Please report every line in the entries that contains the string "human".

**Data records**
=== Section Start ===
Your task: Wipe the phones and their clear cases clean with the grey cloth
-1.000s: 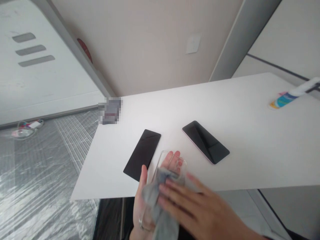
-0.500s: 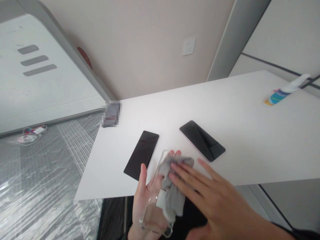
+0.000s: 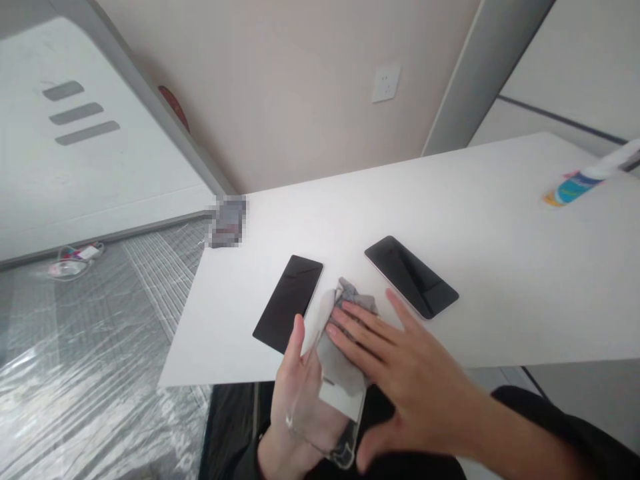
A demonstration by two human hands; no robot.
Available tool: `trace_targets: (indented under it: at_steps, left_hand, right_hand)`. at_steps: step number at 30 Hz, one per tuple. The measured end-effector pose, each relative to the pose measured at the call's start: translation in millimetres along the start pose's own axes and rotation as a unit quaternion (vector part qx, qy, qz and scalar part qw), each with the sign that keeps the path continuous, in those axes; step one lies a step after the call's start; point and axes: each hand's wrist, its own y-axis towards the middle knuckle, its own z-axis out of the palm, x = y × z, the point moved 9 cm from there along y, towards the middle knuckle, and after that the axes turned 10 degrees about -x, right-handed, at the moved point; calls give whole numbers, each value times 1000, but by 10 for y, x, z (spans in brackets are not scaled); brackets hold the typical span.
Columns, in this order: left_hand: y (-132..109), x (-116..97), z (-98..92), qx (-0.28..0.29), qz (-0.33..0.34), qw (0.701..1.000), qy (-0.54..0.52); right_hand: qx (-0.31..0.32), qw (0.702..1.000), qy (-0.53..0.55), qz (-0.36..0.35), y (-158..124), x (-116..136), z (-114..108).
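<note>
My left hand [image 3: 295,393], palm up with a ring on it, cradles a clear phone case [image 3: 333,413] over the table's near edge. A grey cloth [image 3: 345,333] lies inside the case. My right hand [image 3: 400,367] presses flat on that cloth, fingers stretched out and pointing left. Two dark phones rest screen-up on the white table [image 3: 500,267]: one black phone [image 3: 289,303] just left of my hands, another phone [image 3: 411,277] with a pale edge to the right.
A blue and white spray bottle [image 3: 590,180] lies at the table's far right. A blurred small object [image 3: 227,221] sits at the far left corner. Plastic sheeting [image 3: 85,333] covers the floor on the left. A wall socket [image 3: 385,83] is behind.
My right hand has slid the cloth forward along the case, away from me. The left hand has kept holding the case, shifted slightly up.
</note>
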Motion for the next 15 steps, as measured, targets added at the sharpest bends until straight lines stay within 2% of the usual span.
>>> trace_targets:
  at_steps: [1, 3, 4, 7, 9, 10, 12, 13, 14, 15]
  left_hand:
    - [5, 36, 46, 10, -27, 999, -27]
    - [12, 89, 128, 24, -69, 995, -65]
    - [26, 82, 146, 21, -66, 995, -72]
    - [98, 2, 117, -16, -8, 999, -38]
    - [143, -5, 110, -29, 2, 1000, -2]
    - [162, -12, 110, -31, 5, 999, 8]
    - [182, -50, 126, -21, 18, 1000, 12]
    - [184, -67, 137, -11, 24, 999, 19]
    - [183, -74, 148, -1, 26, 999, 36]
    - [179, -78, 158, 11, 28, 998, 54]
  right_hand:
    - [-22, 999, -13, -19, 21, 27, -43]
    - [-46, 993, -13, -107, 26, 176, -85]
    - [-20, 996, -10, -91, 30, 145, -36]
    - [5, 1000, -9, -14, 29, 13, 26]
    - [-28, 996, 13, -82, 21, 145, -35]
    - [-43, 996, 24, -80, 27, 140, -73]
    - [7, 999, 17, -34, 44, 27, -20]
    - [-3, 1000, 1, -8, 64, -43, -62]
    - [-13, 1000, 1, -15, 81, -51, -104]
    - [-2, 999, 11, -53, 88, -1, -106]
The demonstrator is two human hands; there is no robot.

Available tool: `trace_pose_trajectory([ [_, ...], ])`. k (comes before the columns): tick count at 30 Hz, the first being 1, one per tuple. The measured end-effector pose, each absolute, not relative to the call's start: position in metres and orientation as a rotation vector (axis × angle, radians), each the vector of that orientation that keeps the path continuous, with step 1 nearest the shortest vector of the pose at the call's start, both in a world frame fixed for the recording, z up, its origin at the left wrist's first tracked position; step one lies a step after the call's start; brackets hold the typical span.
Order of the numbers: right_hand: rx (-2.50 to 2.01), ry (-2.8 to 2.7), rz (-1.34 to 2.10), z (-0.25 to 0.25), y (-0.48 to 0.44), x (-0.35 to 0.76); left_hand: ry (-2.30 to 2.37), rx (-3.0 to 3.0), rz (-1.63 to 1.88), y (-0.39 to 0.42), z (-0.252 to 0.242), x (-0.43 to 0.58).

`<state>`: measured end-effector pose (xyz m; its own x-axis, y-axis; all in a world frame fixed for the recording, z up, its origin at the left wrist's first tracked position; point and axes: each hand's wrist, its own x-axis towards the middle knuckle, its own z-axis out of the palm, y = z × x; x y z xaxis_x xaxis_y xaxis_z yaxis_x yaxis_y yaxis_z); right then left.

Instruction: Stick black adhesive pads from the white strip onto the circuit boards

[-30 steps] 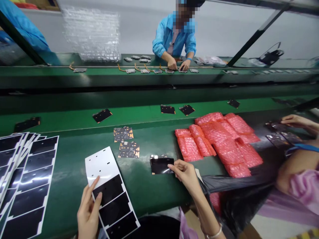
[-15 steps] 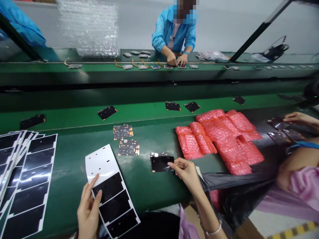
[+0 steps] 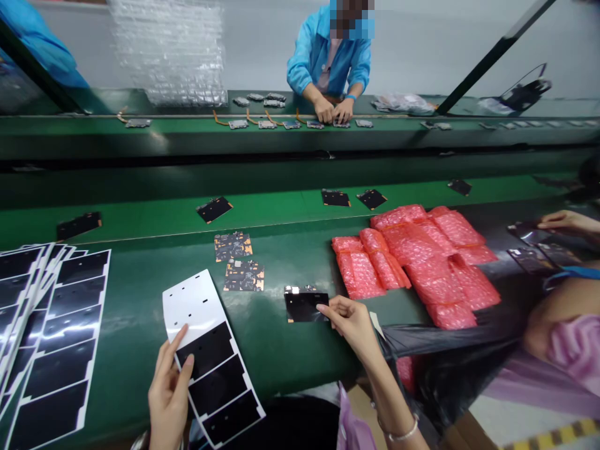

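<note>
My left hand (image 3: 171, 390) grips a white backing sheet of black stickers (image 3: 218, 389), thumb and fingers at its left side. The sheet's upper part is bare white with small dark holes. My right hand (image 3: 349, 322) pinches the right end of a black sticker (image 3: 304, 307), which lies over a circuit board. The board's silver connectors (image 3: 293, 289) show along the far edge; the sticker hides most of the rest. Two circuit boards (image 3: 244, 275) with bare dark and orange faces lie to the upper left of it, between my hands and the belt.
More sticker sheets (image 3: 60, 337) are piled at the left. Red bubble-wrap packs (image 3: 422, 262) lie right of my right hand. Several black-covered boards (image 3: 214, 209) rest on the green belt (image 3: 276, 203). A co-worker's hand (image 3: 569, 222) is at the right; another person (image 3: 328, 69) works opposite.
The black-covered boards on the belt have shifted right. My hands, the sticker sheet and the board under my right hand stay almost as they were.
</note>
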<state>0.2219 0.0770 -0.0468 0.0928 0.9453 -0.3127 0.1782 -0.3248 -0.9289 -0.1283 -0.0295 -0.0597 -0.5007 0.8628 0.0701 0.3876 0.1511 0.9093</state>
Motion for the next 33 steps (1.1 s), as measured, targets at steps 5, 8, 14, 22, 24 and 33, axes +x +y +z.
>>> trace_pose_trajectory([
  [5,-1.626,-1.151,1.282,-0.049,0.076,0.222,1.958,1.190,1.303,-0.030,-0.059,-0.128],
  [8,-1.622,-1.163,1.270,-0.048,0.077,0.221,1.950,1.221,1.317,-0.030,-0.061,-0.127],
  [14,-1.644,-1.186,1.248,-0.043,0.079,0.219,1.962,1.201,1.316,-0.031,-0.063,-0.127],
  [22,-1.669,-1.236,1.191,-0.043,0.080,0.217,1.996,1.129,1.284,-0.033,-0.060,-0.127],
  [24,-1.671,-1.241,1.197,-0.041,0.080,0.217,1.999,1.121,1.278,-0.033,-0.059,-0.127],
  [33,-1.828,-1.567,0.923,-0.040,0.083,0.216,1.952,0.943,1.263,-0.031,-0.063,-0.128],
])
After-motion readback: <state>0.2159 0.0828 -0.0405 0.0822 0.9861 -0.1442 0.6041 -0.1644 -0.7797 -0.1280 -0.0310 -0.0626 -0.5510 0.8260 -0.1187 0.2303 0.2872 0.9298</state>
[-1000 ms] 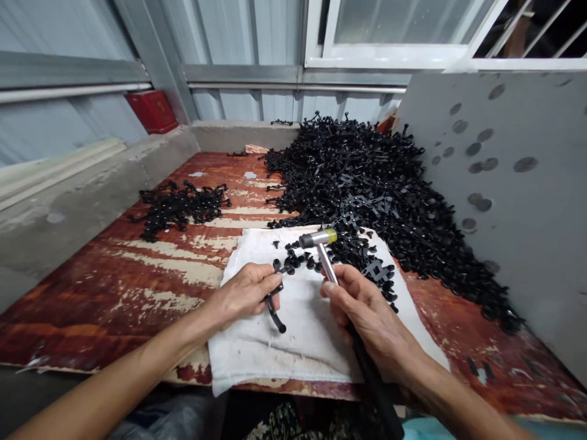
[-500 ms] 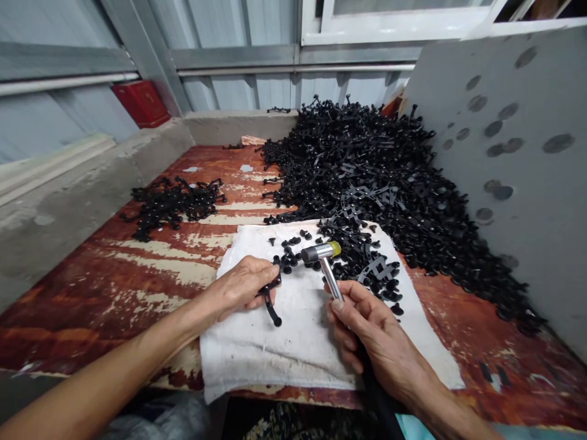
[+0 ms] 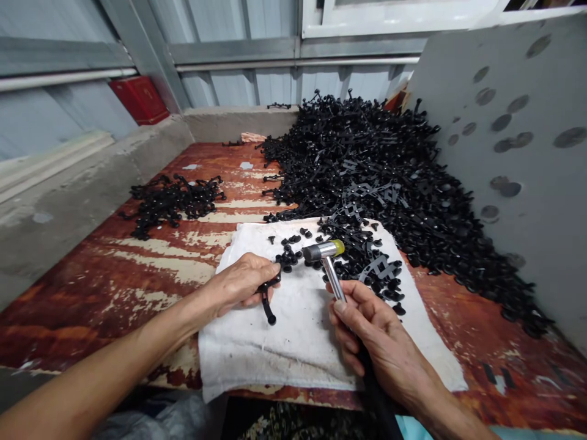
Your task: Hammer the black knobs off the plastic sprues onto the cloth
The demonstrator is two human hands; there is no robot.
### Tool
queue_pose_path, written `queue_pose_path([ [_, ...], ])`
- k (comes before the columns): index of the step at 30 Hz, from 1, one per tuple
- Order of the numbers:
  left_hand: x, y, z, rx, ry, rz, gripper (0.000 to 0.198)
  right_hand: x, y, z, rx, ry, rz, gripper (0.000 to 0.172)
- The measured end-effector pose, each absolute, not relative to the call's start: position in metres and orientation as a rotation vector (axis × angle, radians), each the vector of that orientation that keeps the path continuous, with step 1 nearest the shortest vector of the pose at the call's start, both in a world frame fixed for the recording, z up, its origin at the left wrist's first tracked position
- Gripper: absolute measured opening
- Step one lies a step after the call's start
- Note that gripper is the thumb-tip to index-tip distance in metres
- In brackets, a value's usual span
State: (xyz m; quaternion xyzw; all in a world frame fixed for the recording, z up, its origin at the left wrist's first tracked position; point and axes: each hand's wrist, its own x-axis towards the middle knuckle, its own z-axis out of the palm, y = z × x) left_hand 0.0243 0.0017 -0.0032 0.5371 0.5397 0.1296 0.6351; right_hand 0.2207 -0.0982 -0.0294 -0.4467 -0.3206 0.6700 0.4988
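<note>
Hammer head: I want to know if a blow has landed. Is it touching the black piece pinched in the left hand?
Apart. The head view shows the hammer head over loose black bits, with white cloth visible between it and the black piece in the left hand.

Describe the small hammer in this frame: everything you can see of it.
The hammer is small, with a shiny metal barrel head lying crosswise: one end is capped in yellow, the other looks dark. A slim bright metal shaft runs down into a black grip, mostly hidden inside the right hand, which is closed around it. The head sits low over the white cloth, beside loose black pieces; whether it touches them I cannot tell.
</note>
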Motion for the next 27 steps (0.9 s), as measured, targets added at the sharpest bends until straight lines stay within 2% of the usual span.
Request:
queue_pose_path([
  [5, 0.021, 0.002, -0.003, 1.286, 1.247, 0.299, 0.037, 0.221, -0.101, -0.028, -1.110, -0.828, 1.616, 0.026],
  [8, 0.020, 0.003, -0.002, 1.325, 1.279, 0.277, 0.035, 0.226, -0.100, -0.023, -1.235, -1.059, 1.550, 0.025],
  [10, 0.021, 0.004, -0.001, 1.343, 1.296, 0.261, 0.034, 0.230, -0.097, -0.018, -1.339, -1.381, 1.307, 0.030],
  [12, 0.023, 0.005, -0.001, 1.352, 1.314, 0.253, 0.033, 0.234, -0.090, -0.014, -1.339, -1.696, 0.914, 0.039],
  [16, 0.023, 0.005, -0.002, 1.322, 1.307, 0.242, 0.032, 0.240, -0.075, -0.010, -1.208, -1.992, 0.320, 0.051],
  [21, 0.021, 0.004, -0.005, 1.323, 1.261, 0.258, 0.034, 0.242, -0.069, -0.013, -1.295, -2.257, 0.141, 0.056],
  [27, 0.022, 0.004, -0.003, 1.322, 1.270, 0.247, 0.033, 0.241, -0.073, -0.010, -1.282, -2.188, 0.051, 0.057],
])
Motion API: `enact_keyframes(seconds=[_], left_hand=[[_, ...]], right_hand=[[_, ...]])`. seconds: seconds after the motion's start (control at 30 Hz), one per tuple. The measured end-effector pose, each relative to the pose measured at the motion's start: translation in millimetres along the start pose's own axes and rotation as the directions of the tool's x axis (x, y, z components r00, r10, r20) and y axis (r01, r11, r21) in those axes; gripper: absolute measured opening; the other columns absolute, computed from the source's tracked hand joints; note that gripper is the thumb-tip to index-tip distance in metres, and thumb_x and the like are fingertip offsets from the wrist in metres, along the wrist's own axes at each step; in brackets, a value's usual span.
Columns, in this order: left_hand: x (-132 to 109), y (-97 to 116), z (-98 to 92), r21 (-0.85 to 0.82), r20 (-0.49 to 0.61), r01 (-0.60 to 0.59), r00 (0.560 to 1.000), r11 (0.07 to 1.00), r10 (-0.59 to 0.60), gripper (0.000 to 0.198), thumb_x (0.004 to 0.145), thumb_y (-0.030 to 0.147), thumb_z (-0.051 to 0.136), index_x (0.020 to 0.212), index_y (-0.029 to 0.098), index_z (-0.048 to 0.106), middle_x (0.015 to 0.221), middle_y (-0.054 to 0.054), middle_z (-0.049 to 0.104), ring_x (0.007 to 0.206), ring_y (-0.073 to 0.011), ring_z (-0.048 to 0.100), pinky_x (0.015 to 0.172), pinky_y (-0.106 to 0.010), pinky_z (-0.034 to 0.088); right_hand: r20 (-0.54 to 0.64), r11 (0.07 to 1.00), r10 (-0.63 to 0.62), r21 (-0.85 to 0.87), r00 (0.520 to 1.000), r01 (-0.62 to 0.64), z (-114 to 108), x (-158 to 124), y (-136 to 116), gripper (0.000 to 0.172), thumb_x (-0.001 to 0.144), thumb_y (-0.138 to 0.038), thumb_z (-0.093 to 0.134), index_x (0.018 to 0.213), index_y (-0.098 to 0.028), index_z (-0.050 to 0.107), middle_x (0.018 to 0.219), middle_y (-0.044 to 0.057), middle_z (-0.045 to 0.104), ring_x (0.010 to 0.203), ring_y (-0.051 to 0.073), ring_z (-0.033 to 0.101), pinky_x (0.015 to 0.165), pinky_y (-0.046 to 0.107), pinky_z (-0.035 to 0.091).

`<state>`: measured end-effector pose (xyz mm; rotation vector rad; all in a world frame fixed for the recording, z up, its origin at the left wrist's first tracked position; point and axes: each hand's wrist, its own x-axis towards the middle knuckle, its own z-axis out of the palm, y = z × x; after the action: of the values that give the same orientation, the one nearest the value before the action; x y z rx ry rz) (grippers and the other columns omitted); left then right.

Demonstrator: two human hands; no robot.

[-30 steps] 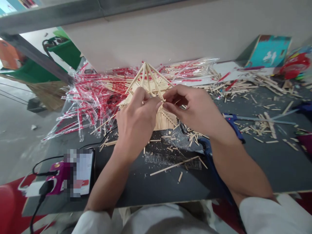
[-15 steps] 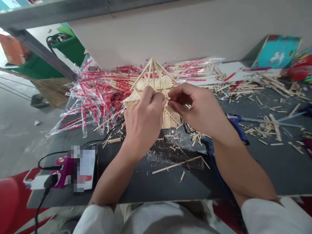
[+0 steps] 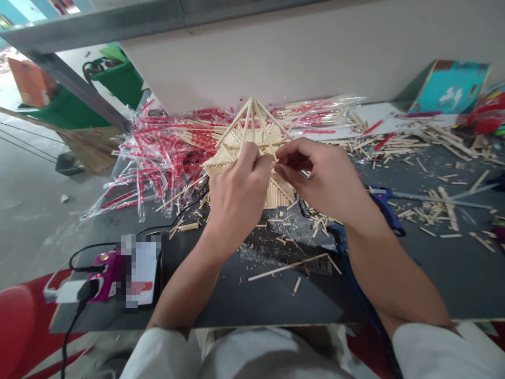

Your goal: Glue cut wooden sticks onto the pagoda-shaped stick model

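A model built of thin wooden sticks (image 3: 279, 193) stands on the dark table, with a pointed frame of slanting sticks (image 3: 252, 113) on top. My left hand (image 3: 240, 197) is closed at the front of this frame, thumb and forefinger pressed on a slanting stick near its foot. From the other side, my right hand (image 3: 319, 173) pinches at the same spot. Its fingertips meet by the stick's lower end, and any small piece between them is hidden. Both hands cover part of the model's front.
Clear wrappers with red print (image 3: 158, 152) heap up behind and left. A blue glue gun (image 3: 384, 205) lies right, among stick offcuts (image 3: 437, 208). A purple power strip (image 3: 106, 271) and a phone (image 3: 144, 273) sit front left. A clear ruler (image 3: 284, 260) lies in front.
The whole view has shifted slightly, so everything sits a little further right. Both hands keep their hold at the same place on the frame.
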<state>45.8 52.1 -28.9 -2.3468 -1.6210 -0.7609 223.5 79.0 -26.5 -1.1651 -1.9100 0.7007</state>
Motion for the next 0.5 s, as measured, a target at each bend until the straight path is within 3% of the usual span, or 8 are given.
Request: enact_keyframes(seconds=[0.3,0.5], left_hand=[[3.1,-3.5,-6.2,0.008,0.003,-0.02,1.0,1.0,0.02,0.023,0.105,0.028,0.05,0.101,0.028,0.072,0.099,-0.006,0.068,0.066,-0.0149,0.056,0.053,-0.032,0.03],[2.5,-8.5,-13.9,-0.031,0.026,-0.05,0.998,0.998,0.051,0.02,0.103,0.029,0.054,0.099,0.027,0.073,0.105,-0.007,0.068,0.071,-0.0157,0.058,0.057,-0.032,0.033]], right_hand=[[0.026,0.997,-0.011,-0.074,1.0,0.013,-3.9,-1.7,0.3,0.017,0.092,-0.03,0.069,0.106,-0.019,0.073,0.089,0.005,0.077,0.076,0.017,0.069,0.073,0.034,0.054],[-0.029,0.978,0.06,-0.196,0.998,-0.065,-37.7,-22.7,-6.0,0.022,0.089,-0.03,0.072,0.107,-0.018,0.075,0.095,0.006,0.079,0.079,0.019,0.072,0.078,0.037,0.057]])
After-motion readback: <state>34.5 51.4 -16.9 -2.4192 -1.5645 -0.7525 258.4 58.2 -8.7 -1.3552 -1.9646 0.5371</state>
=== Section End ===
**Answer section**
A demonstration by two human hands; no robot.
The demonstrator is two human hands; there is no robot.
The demonstrator is two human hands; there is no robot.
Demonstrator: two human hands; no robot.

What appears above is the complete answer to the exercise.